Due balene a grandezza naturale di 6 e 3 metri d’altezza emergono da un mare di plastica monouso ricostruito nel bel mezzo di piazza del Pantheon a Roma. È l’iniziativa di protesta di Greenpeace per denunciare come i nostri mari, e le specie che in essi vivono, siano in grave pericolo a causa dell’uso smodato di plastica usa e getta e dell’inquinamento che ne deriva.

“Aziende come Coca Cola, San Benedetto, Ferrero, Nestlé, Haribo e Unilever continuano a fare enormi profitti grazie alla crescente produzione di plastica monouso, pur essendo perfettamente a conoscenza del fatto che è impossibile riciclarla tutta”, dichiara Giuseppe Ungherese, responsabile Campagna Inquinamento di Greenpeace Italia.

“È necessario che i grandi marchi si assumano le proprie responsabilità di fronte a questo grave inquinamento, partendo dalla riduzione dei quantitativi di plastica usa e getta immessi sul mercato”.

Tra maggio e giugno, grazie al contributo dei suoi volontari, Greenpeace Italia ha organizzato in sette spiagge italiane – Bari, Napoli, Trieste, Palermo, Fiumicino, Chioggia e Parco Regionale di San Rossore – la raccolta e la catalogazione dei rifiuti in plastica per categoria merceologica (imballaggi per alimenti, l’igiene domestico o personale), tipologia di plastica (polimero) e, laddove possibile, marchio di appartenenza. Un’operazione condotta seguendo il protocollo del Brand Audit, messo a punto dalla coalizione Break Free From Plastic e replicato su scala globale dalle organizzazioni che ne fanno parte.

I dati ottenuti, contenuti nel rapporto “Stessa spiaggia, stessa plastica” diffuso oggi dall’organizzazione ambientalista, mostrano come circa l’80% degli imballaggi e contenitori in plastica per cui è stato possibile identificare i marchi di appartenenza sia riconducibile proprio a marchi come Coca Cola, San Benedetto, Ferrero, Nestlé, Haribo e Unilever.

I risultati, seppur limitati ad un numero ristretto di spiagge, evidenziano particolari criticità sia a Bari, dove sulla spiaggia cittadina di Pane e Pomodoro sono stati raccolti 1200 litri di polistirolo, ovvero circa il 65% del volume totale di tutti i rifiuti in plastica raccolti; sia sulla spiaggia situata in prossimità della foce del fiume Serchio, all’interno del Parco Regionale di Migliarino, San Rossore e Massaciuccoli, dove sono stati raccolti più di 4700 litri di plastica, ovvero circa il 60% del volume totale di rifiuti raccolti.
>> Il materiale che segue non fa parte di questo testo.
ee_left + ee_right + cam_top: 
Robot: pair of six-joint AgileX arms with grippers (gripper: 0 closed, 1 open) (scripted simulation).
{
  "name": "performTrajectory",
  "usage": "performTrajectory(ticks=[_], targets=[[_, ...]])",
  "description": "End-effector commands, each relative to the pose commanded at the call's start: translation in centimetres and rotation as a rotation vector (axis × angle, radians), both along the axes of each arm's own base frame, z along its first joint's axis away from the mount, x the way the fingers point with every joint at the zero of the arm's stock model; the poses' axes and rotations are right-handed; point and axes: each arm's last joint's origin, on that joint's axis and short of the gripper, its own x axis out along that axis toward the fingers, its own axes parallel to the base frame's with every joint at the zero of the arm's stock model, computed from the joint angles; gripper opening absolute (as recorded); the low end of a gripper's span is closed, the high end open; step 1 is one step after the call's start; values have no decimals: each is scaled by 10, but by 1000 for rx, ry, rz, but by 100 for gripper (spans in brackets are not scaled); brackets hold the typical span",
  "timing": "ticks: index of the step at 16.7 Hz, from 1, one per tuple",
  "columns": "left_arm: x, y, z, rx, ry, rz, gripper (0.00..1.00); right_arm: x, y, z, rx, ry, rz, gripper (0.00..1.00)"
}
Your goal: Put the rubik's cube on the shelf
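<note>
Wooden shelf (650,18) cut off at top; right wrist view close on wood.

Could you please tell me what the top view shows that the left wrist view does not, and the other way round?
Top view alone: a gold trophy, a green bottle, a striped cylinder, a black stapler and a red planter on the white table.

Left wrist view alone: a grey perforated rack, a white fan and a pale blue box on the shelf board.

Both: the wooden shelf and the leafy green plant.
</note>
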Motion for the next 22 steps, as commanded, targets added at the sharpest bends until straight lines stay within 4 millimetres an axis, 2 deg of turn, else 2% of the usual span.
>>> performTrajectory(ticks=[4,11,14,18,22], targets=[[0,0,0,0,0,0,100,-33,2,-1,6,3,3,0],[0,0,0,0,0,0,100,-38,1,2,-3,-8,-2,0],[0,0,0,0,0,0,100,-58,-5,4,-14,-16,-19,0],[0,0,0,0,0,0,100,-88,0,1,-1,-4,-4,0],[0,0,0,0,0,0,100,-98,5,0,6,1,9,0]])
Di tutti i rifiuti in plastica raccolti, proprio i contenitori e gli imballaggi per alimenti e bevande sono risultati complessivamente i più abbondanti (circa il 90% del totale) e costituiti dai polimeri comunemente utilizzati per produrre gli imballaggi: Polipropilene (PP), Polietilene ad alta densità (HD-PE) e bassa densità (LD-PE), il Polietilene Tereftalato (PET) e Polistirolo.

Dagli anni Cinquanta ad oggi, solo il 9% di tutta la plastica prodotta è stata riciclata correttamente. Considerando che la produzione di plastica su scala globale cresce vertiginosamente, è prevedibile che i livelli attuali raddoppieranno entro il 2025.

Appare quindi necessario invertire la tendenza quanto prima intervenendo alla radice del problema, ossia sulla produzione degli imballaggi che costituiscono i 40% della produzione globale. I dati relativi all’Italia dimostrano che, nonostante ci sia stato un aumento del tasso di riciclo degli imballaggi dal 38% del 2014 al 43% del 2017, questo non è stato sufficiente a bilanciare la crescita dei consumi di plastica monouso.

Infatti, le tonnellate di imballaggi non riciclate in Italia sono rimaste sostanzialmente invariate dal 2014 (1,292 milioni di tonnellate) al 2017 (1,284 milioni di tonnellate) vanificando, di fatto, gli sforzi e gli investimenti per migliorare e rendere più efficiente il sistema del riciclo.

Di tutti gli imballaggi in plastica immessi al consumo oggi in Italia circa il 40%, in termini di peso, viene effettivamente riciclato, il 40% invece viene bruciato negli inceneritori e il restante 20 percento immesso in discarica o disperso nell’ambiente.